A Review by "HelloStuart," Amateur Critic and Reluctant Celibate
There's no real point in explaining the groundwork for the second SNL prime-time appetizer, so let's get to the meat of the matter:
Just like last week, the cold opening focused squarely on the intense health care debate; this time we see the perspective of the mastermind himself, President Obama (FA). After appearing on every network show from Late Show with David Letterman to The Price is Right, the president shifts his focus to the cable news outlets… with the exception of Fox News. Obama's choice of channels is not selective in the faintest: on ESPN, Stuart Scott (KT) compares single-payer health care to Shaq vs. Kobe; over on Bravo, Kathy Griffin (NP, in her first sketch) asks if his plan will exclude Perez Hilton; MTV focuses on Kristen Cavelleri's (AE) babbling; The Food Network offers up Guy Fieri (BM); The CW is represented by an angsty teenage vampire (AS), and NBC wraps things up with Keith Morrison (BH) and his peculiar fascination with death panels. The zaniness takes a pause so we can see what's on Fox News, where we cut to Glenn Beck (JS) making a bad pun about Obama and somehow associating Communist Russia with goose-stepping. This opening sketch was as delightful as it was rapid-fire; you get the sense that four months of partisan bickering on this topic has lit a certain flame in the writers' bellies, yet this barrage of celebrity impressions never felt rushed or bloated. I can't wait to see more of Jason's Beck impression, though.
Over at the Update desk, it's like 2007 all over again. Amy Poehler left the show almost a year ago, and this will likely be the last time we'll ever see her behind the Update desk, yet the chemistry between her and Seth is as palpable as ever. (For those keeping count, Solo Update resumes in two days.) Dubbing Kaddafi and Ahmadinejad "swarthy lunatics" is all fine and dandy, though its squeeze plays like the Walmart/syphilis joke that earn the belly laugh. A simulated 911 call between a Latina operator and a Seattle resident being attacked by a monkey was little more than an excuse for Seth to prod at Amy's cartoonish Rosie Perez impression.
As usual, the commentaries were a mixed bag. With the president pressuring him to not run for a full term in 2010, Gov. David Paterson (FA) compares his stint in office to a cursed monkey paw before telling the usual New Jersey jokes. While Fred's Paterson impression still comes off as obvious and chintzy, most non-New Yorkers should be reminded that the Empire State's top dog has a deservedly low approval rating and has every right to be subjected to ridicule. I'm sorry that he's blind and there are no intended race jokes to be found, but this man was never meant to be governor and it shows. From there we're treated to a visit by Former President Clinton (DH), who promotes an upcoming book about his legacy and presents two incriminating audio clips. A homage to the cancellation of Guiding Light is a wacky excuse for Megan Fox to make a cameo and prove that she isn't a deadly serious person and/or a really sexy robot. Finally, a discussion of collegiate Swine Flu concerns is lead by UConn undergrad Shep (AS), a one-dimensional nerd with panic attacks.

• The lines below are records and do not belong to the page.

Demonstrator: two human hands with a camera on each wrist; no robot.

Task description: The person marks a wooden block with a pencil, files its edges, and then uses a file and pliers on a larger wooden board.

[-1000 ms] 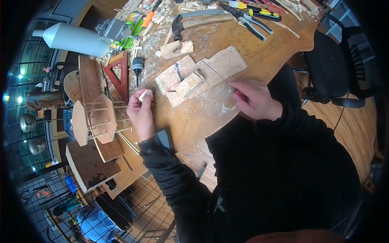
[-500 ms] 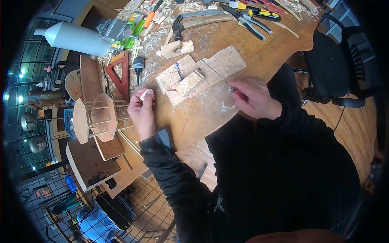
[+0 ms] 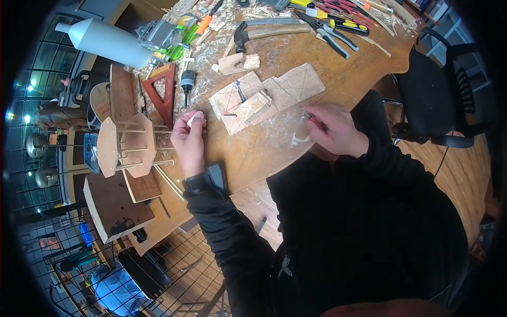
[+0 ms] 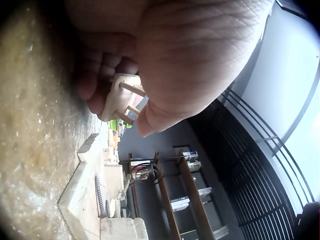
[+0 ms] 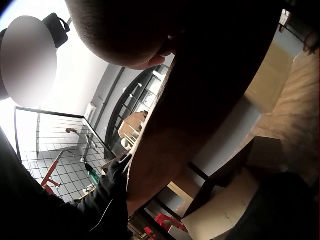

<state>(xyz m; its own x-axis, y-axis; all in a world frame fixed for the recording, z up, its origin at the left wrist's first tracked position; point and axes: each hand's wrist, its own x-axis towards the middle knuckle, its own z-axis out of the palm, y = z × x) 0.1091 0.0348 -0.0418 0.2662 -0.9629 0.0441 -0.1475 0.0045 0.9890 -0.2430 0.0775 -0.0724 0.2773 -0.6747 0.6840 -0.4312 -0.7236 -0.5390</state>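
Left hand point(image 3: 189, 141): fingers clamped on a small pale piece point(image 3: 196, 118), held near the counter point(image 3: 237, 156) edge, below a black driver point(image 3: 187, 82). Right hand point(image 3: 336, 130): fingers curled round a red-handled tool point(image 3: 315, 124). Between the hands lie pencil-marked boards point(image 3: 302, 83); beyond them, one hammer point(image 3: 277, 32) and pliers point(image 3: 335, 41).

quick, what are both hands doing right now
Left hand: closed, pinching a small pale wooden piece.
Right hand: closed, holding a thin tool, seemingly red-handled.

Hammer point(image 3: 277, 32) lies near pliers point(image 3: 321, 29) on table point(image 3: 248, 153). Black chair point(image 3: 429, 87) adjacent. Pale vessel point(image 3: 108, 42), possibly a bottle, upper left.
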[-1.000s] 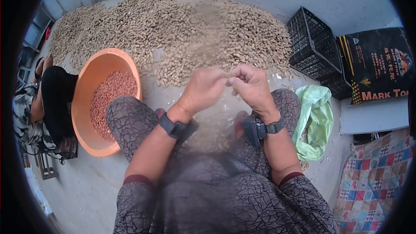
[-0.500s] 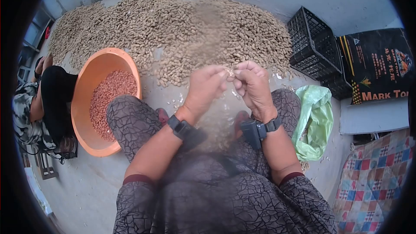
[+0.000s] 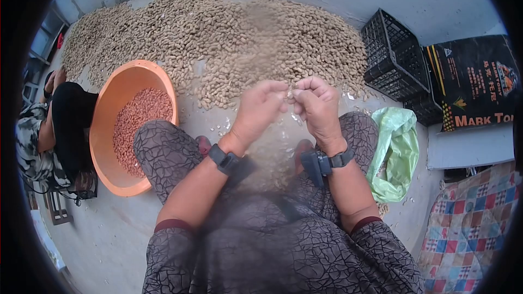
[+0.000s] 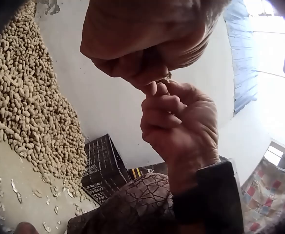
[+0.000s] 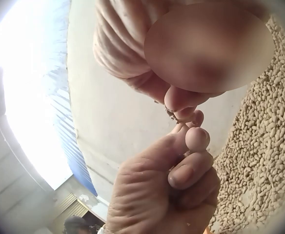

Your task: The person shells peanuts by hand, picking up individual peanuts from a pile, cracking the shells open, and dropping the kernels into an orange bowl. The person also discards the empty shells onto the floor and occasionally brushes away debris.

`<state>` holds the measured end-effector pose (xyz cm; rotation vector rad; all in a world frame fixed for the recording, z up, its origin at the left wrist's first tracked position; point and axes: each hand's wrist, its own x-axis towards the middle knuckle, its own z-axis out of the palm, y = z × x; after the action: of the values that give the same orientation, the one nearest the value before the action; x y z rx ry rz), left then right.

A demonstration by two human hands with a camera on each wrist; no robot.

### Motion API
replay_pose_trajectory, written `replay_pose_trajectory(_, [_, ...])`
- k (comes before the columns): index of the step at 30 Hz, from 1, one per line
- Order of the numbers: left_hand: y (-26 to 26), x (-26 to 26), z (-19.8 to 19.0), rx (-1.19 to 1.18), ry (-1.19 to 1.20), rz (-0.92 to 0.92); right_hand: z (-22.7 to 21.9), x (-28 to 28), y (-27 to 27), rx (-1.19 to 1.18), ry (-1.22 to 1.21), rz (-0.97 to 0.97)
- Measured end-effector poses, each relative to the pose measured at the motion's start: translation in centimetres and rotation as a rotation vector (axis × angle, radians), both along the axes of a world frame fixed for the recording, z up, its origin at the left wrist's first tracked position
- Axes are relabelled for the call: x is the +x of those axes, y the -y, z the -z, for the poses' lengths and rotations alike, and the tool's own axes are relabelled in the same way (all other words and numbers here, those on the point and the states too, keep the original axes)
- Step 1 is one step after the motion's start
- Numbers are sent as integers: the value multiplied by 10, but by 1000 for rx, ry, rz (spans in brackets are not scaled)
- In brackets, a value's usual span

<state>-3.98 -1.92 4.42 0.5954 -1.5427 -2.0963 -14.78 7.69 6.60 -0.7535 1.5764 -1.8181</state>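
Note:
Above the lap, the left hand (image 3: 257,110) and right hand (image 3: 320,110) meet at the fingertips. A small peanut piece (image 3: 290,94) is pinched between them, mostly covered by the fingers. Seen from the left wrist, the left hand (image 4: 150,36) is above and the right hand (image 4: 184,122) below, curled fingers touching at the piece. The right wrist view has the right hand (image 5: 132,44) on top, its fingertips on a brown bit of shell (image 5: 171,115), and the left hand (image 5: 157,185) beneath with thumb and finger against it.
A wide heap of unshelled peanuts (image 3: 218,43) lies along the wall. An orange basin (image 3: 103,125) of reddish kernels (image 3: 139,125) stands left, beside a seated person's dark-clad leg (image 3: 73,125). At right are a green bag (image 3: 400,152), black crates (image 3: 400,60) and a patchwork cloth (image 3: 468,223).
The hands have come up slightly and the left forearm has turned a little. The piece between the fingertips, hardly visible at first, shows more plainly in the later head views.

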Motion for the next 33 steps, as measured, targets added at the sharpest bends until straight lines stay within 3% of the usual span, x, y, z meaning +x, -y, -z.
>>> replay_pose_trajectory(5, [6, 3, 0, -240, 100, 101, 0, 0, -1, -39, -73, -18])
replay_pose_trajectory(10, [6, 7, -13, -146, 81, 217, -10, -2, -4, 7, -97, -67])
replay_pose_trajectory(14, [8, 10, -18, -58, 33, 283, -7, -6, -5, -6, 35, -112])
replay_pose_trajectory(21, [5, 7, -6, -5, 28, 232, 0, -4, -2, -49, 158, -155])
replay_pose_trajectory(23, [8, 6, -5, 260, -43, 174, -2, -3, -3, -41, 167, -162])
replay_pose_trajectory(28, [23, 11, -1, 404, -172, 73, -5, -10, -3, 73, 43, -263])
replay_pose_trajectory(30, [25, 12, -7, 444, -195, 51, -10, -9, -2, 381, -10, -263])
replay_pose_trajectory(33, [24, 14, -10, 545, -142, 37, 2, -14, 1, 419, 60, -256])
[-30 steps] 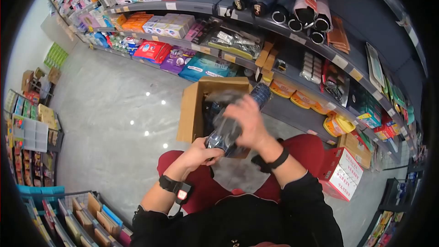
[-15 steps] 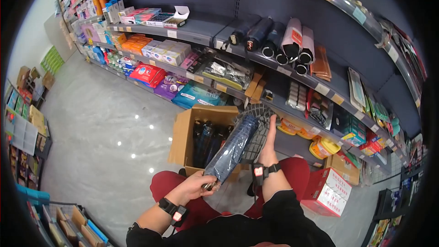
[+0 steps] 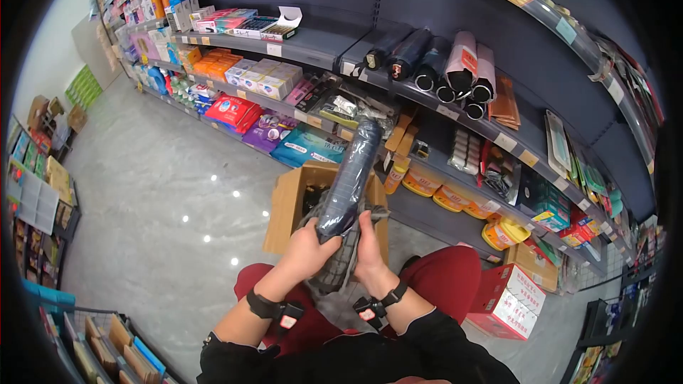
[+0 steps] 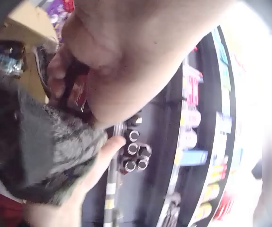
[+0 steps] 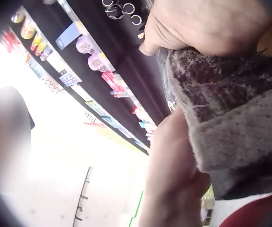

Though these 30-minute specials will leave –and have left- the purists skeptical about how NBC promotes SNL, this one-third size sampling nevertheless retains the essence of the show. A couple of good jokes, some light topical humor, and a sense that as hit and miss and it might be, you still find yourself entertained. With four more prime time specials ahead (one next week and three more in January) and a full 22-episode order yet to begin, perhaps The Peacock is risking desperation and slowly manipulating one of its most beloved shows into a time-slot stopgap. Then again, with Jay Leno gobbling up five hours of primetime each week, maybe SNL should be the least of our concerns.
This Saturday: Aforementioned "Transformers" hottie Megan Fox hosts with musical guest U2. Also, my last review of a live 90-minute broadcast.